In the event it is determined by a court of competent jurisdiction that any provision or portion of a provision of this paragraph
“12” is not enforceable under the law governing this Agreement, the unenforceable provision or portion thereof may
be stricken, and the remainder of the provision and of this paragraph “12” shall be valid and fully enforceable, in
all respects, as if the provision or portion of a provision deemed unenforceable had never been part of the Agreement. Further,
if any provision of this Agreement is found to be overbroad or unenforceable, the court or any other authority with competent jurisdiction
is expressly authorized to conform the provision to the extent necessary to remedy any deficiency and render it valid and enforceable.

 

    11 

     

    

 

		13.	       REMEDIES:

 

A.                 
In the event that the Executive breaches any term or provision of paragraphs “11” or “12” of this Agreement,
Hudson shall be immediately, permanently and irreparably damaged and shall be entitled in addition to and without limiting Hudson’s
rights to any and all other legal and equitable remedies and damages (i) to a temporary restraining order ex parte, to a preliminary
injunction and to a permanent injunction to restrain Executive’s actions or the actions of others acting in conjunction with
Executive or on Executive’s behalf, (ii) to terminate all future Severance Benefits through the remainder of the Severance
Period and (iii) to recover from Executive all Severance Benefits actually paid to the Executive, including any costs or expenses
actually incurred by Hudson in providing such Severance Benefits.
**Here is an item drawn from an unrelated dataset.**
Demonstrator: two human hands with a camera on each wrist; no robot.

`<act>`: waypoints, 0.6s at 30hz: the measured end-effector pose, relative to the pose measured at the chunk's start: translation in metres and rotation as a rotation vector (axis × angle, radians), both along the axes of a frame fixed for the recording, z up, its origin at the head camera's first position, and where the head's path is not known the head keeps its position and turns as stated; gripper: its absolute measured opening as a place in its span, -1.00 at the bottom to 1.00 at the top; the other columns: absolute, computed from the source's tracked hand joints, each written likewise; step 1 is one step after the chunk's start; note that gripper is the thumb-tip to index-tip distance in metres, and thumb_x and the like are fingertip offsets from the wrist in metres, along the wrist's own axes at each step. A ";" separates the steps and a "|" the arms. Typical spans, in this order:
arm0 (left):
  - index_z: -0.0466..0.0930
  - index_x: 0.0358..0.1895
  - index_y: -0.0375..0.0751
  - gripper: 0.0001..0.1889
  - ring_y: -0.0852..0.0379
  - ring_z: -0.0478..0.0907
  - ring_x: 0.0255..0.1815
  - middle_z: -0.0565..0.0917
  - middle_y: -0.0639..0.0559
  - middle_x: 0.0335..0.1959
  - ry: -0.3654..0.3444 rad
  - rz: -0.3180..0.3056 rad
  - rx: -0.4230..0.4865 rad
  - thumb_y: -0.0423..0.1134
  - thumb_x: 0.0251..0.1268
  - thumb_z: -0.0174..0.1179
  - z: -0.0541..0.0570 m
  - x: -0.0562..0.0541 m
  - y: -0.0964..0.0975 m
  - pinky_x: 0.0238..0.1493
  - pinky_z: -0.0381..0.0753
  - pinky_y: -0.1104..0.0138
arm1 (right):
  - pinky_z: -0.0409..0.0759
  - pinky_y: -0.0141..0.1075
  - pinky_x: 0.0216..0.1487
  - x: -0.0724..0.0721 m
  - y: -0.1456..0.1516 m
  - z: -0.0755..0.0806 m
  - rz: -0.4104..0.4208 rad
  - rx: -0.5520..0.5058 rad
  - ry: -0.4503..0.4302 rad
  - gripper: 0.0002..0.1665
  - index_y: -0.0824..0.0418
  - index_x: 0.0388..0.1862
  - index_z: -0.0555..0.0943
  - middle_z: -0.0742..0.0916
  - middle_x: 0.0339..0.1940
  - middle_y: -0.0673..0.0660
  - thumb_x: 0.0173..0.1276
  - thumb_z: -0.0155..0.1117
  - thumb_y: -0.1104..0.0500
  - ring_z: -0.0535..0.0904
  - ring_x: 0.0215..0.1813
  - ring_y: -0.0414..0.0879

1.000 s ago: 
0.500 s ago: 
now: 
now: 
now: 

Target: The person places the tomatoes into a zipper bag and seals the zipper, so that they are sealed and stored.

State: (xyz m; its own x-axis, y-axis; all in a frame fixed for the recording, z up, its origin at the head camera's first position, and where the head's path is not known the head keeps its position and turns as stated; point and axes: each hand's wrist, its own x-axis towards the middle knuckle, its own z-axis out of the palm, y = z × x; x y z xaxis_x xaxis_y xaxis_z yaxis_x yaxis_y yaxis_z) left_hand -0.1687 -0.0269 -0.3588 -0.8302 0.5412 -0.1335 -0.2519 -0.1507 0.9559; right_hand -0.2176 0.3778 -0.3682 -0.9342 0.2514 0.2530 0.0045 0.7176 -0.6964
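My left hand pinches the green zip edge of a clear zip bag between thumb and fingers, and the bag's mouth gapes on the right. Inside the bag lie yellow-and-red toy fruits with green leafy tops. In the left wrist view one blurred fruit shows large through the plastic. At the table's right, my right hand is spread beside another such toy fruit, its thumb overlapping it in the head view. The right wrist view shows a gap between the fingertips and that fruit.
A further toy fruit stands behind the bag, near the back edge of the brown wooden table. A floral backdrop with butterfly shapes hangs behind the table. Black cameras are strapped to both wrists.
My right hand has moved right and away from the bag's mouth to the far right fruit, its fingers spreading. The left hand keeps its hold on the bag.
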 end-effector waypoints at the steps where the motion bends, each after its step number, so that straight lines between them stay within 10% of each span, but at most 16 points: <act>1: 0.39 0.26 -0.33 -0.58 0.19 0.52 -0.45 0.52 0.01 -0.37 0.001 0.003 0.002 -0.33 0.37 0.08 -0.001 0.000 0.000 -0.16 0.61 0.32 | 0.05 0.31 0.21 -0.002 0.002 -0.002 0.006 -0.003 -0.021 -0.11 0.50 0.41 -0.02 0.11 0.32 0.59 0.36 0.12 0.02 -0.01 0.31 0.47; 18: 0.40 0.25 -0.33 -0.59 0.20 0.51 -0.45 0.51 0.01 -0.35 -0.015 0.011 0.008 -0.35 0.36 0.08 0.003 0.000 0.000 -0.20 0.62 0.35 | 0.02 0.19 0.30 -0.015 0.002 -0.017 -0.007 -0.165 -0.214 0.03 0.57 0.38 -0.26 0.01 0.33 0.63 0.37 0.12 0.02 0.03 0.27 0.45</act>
Executive agrees that Executive will not be damaged by enforcement
of this covenant as Executive can obtain many other types of gainful employment without violating the provisions of paragraphs
“11” or “12”, so that no bond shall be required, and if the court requires a bond to be posted, it shall
not exceed $500.00.

 

B.                  
All of Executive’s covenants and obligations under paragraphs “11” and “12” of this Agreement shall
survive, and shall remain enforceable, for so long as Executive is employed and after termination of employment for any reason,
and shall survive despite future promotions, raises, changes in position, or compensation, demotions and the execution of new agreements
with Hudson, and shall inure to the benefit of Hudson’s successors and assigns, unless Hudson executes in writing an agreement
expressly terminating the covenants of paragraphs “11” and “12” of this Agreement.

 

C.                   
Hudson and Executive shall each bear and be responsible for their own attorneys’ fees, expenses and disbursements incurred
in any litigation brought by either party to enforce or interpret any provision contained in paragraphs “11” or “12”
of this Agreement.

 

14.                 
NOTICES: All notices required or permitted to be given under this Agreement shall be sufficient if in writing and if sent
by certified mail, return receipt requested, to the Executive at his residence, and to Hudson at its principal office located at
P.O. Box 1541, One Blue Hill Plaza, Pearl River, New York 10965, attention President, or at such other address as any party specifies
by giving proper notice.

 

15.                 
SUCCESSORS AND ASSIGNS: This Agreement shall be binding upon and shall inure to the benefit of the Executive and his estate.
Neither this Agreement nor any rights hereunder shall be assignable by the Executive.

 

This Agreement shall
be freely assignable by Hudson to, and shall inure to the benefit of, and be binding upon, any successor corporation or affiliate
of a successor corporation, and all references in this Agreement to Hudson shall include its subsidiaries and affiliates and any
successors, affiliates of successors, or assigns of Hudson. As used herein, the term “successor” shall mean any person,
firm, corporation, or business entity or affiliate thereof which at any time, whether by merger, purchase, or otherwise, directly
or indirectly acquires all or substantially all of the assets or the business of Hudson, including any entity that shall be the
surviving corporation in a merger with Hudson.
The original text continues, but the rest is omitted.